Ce qui inquiète dans l’affaire, c’est le relais automatique de cette campagne par la Représentante personnelle du Chef de l’Etat, Jeannine Mabunda, qui soutient qu’il s’agit d’un document capital car désormais garant de la stabilité familiale, des vertus, de la paix sociale, de la dignité, de la santé, de l’honneur, du développement de la femme kasaïenne au foyer. Il faut, selon elle, arrêter l’humiliation de la Kasaïenne face à ce qu’elle appelle les « coutumes avilissantes ». Tout en avouant que certains Kasaïens zélés, hommes comme femmes, se servent de certaines dispositions coutumières à l’égard de la femme pour l’humilier dans des circonstances telles que la stérilité ou le veuvage, il faut souligner qu’il existe des valeurs ancestrales séculaires qui ont permis à une longue série de générations kasaïennes d’exclure de leur vécu quotidien des antivaleurs telles que la prostitution, l’infidélité, le mensonge, le vol, l’insoumission, la violence, la paresse, l’oisiveté, la mendicité…. Et, ce sont ces mêmes vertus qu’enseigne la Bible, sans pour autant porter atteinte à la dignité de la femme.

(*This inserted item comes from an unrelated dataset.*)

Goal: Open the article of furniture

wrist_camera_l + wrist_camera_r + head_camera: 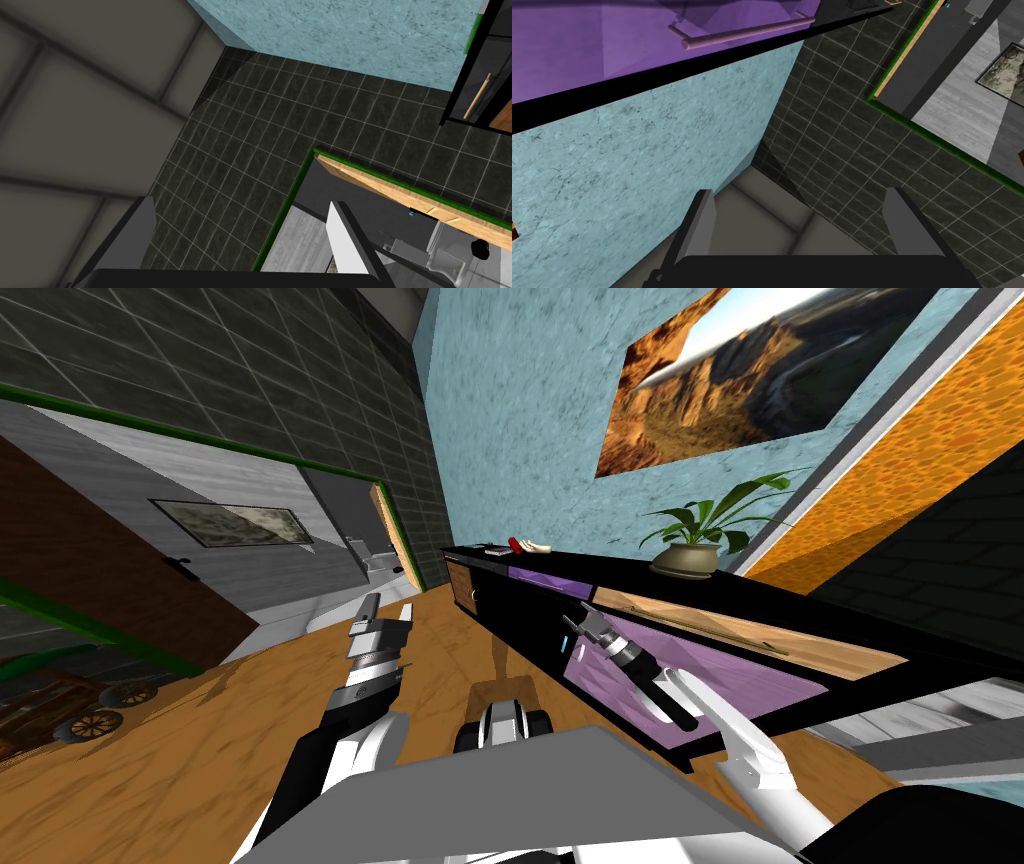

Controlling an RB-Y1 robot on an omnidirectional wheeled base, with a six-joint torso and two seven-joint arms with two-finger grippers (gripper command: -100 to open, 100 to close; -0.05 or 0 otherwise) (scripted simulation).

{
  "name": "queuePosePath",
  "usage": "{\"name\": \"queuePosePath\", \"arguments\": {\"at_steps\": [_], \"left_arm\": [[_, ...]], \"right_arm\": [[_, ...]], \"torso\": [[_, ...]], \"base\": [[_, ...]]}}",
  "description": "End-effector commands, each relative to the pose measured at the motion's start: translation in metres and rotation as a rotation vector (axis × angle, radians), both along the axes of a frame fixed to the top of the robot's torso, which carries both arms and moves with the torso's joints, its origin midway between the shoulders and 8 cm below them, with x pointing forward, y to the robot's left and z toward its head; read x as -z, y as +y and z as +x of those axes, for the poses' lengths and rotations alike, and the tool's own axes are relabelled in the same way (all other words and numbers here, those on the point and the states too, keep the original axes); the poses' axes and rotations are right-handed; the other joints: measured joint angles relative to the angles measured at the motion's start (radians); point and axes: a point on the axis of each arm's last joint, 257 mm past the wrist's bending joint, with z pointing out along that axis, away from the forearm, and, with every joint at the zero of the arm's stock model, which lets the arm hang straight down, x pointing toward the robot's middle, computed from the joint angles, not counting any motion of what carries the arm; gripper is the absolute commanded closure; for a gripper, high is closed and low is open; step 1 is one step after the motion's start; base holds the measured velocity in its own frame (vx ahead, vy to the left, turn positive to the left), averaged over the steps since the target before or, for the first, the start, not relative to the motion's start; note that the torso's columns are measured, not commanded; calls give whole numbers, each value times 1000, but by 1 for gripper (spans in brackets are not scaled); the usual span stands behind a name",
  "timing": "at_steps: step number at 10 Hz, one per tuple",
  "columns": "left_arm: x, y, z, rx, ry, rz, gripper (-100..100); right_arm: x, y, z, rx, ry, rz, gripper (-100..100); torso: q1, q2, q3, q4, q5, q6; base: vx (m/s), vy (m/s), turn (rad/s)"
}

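Note:
A long, low black sideboard (760, 618) runs along the blue wall, with purple and wood-coloured fronts. My right gripper (577, 624) is held up close to its front, near a narrow purple drawer (548, 582) and above a large purple panel (700, 683). In the right wrist view the gripper (804, 220) is open with nothing between its fingers, and a purple front with a bar handle (747, 32) lies some way beyond the fingertips. My left gripper (386, 612) hangs over the wooden floor left of the sideboard, and its wrist view shows it open (240, 240) and holding nothing.
On the sideboard stand a potted plant (690, 550), a red and beige item (527, 547) and a book (497, 552). A green-framed doorway (392, 543) opens at its far end. A brown door (120, 578) and a wooden cart (70, 708) are at left.

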Motion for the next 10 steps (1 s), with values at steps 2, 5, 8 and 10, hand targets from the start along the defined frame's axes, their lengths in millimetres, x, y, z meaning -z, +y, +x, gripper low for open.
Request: {"name": "queuePosePath", "arguments": {"at_steps": [2,5,8,10], "left_arm": [[0,0,0,0,0,0,0],[0,0,0,0,0,0,0],[0,0,0,0,0,0,0],[0,0,0,0,0,0,0]], "right_arm": [[21,-38,9,61,18,-317,-100],[29,-62,15,84,28,-512,-100],[32,-86,19,104,32,-686,-100],[32,-109,23,119,34,-845,-100]], "torso": [[1,-2,-1,-1,1,0],[-1,2,1,0,0,0],[2,-2,-2,-1,1,0],[0,1,0,0,0,0]], "base": [[93,82,2],[56,58,1],[77,66,0],[52,43,2]]}}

Selon la coutume kasaïenne, la notion d’enfant naturel ne passe pas. Un bâtard est difficilement
accepté même dans le clan de sa mère. Lorsqu’on exige d’une fille de se présenter vierge au mariage, n’est-ce pas là une valeur fondamentale pour la principale future éducatrice de la famille ? En ces temps difficiles pour les populations du Kasaï Central, celles-ci ont-elles besoin d’un Edit sur leurs coutumes pour régler les problèmes sécuritaires, économiques, sociaux et culturels qui les accablent ? On aurait aimé voir le président de l’Assemblée provinciale et la Représentante personnelle du Chef de l’Etat en charge de la lutte contre les violences sexuelles et le recrutement
d’enfants focaliser leur attention sur des milliers de femmes et filles de cette province victimes de viols et d’atteintes sans nombre à leur dignité de la part aussi bien des miliciens Kamuina Nsapu que des éléments de l’armée, de la police et des forces de sécurité qui leur imposent la loi du plus fort depuis 8 mois, dans l’impunité la plus totale. Ils feraient œuvre utile en déclenchant une campagne spéciale de lutte contre les pratiques rétrogrades qui détruisent les foyers et l’avenir des jeunes filles dans cette partie de la République. S’ils pouvaient faire la ronde des savanes et forêt du Kasaï ainsi que celle des camps des réfugiés en Angola, avec des kits humanitaires dans leurs bagages, ils apporteraient certainement un
réconfort moral de taille à ces « sinistrés » sécuritaires. Savent-ils qu’en s’attaquant aux coutumes, ils viennent de déclencher une offensive dangereuse contre le Congo profond, de nature à faire aux enfants de demain leur identité ? En plus des affres de la guerre,
certains compatriotes qui évoluent dans certains centres de décisions
de la République donnent la triste impression de vouloir semer le
bordel dans la société kasaïenne.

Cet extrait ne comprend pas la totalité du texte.